▶ [Task instructions]: The required output is the full listing below, reproduced word for word.

▶ [Raw data]:
-- -- --
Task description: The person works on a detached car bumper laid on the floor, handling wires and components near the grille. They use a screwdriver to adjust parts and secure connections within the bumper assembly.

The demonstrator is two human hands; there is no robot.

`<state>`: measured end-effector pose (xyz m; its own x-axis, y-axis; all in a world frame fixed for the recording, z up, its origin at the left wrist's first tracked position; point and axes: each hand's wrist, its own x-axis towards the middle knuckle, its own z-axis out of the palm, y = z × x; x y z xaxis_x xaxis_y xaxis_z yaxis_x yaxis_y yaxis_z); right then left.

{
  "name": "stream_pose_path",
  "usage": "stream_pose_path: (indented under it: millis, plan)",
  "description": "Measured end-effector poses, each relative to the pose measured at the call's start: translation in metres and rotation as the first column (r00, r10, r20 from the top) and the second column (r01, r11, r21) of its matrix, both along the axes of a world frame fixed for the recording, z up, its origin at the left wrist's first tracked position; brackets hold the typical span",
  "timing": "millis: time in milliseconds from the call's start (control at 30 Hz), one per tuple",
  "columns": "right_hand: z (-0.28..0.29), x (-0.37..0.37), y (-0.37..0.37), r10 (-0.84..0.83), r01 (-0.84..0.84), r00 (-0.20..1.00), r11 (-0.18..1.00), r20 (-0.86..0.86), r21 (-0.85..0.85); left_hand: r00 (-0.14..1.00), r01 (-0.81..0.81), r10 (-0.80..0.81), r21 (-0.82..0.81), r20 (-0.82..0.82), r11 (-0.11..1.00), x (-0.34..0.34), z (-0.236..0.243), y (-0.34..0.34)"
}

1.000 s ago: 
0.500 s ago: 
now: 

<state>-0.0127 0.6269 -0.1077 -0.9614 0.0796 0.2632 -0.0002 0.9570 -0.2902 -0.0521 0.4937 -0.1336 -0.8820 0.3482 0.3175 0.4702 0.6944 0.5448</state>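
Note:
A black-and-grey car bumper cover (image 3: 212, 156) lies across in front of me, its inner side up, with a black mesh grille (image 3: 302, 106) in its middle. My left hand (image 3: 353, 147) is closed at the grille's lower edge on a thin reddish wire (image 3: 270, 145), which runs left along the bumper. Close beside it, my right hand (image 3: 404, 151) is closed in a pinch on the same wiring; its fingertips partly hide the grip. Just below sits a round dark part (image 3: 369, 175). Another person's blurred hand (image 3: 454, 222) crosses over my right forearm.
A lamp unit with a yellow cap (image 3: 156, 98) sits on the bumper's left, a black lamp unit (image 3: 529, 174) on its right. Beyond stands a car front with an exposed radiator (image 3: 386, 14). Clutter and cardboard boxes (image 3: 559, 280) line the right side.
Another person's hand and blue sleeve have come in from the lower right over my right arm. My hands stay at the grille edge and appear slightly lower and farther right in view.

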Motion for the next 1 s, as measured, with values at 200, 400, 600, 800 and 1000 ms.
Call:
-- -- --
▶ [Problem solution]:
Task description: The person works on a detached car bumper laid on the floor, handling wires and components near the grille. They use a screwdriver to adjust parts and secure connections within the bumper assembly.

The demonstrator is two human hands; there is no robot.

`<state>`: measured end-effector pose (xyz m; its own x-axis, y-axis; all in a world frame fixed for the recording, z up, its origin at the left wrist's first tracked position; point and axes: each hand's wrist, its own x-axis towards the middle knuckle, its own z-axis out of the palm, y = z × x; x y z xaxis_x xaxis_y xaxis_z yaxis_x yaxis_y yaxis_z); right then left.

{
  "name": "stream_pose_path",
  "usage": "stream_pose_path: (indented under it: millis, plan)",
  "description": "Measured end-effector poses, each relative to the pose measured at the call's start: translation in metres and rotation as the first column (r00, r10, r20 from the top) and the second column (r01, r11, r21) of its matrix, both along the axes of a world frame fixed for the recording, z up, its origin at the left wrist's first tracked position; brackets hold the typical span",
  "timing": "millis: time in milliseconds from the call's start (control at 30 Hz), one per tuple",
  "columns": "right_hand: z (-0.28..0.29), x (-0.37..0.37), y (-0.37..0.37), r10 (-0.84..0.83), r01 (-0.84..0.84), r00 (-0.20..1.00), r11 (-0.18..1.00), r20 (-0.86..0.86), r21 (-0.85..0.85); left_hand: r00 (-0.14..1.00), r01 (-0.81..0.81), r10 (-0.80..0.81), r21 (-0.82..0.81), r20 (-0.82..0.82), r11 (-0.11..1.00), x (-0.34..0.34), z (-0.236..0.243), y (-0.34..0.34)"
}

1.000 s ago: 
0.500 s ago: 
now: 

<state>-0.0127 0.6269 -0.1077 -0.9614 0.0796 0.2632 -0.0002 0.9570 -0.2902 -0.0521 0.4937 -0.1336 -0.8820 0.3482 0.3175 0.4702 0.6944 0.5448</state>
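Note:
A black-and-grey car bumper cover (image 3: 212, 156) lies across in front of me, its inner side up, with a black mesh grille (image 3: 302, 106) in its middle. My left hand (image 3: 353, 147) is closed at the grille's lower edge on a thin reddish wire (image 3: 270, 145), which runs left along the bumper. Close beside it, my right hand (image 3: 404, 151) is closed in a pinch on the same wiring; its fingertips partly hide the grip. Just below sits a round dark part (image 3: 369, 175). Another person's blurred hand (image 3: 454, 222) crosses over my right forearm.
A lamp unit with a yellow cap (image 3: 156, 98) sits on the bumper's left, a black lamp unit (image 3: 529, 174) on its right. Beyond stands a car front with an exposed radiator (image 3: 386, 14). Clutter and cardboard boxes (image 3: 559, 280) line the right side.
Another person's hand and blue sleeve have come in from the lower right over my right arm. My hands stay at the grille edge and appear slightly lower and farther right in view.
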
Motion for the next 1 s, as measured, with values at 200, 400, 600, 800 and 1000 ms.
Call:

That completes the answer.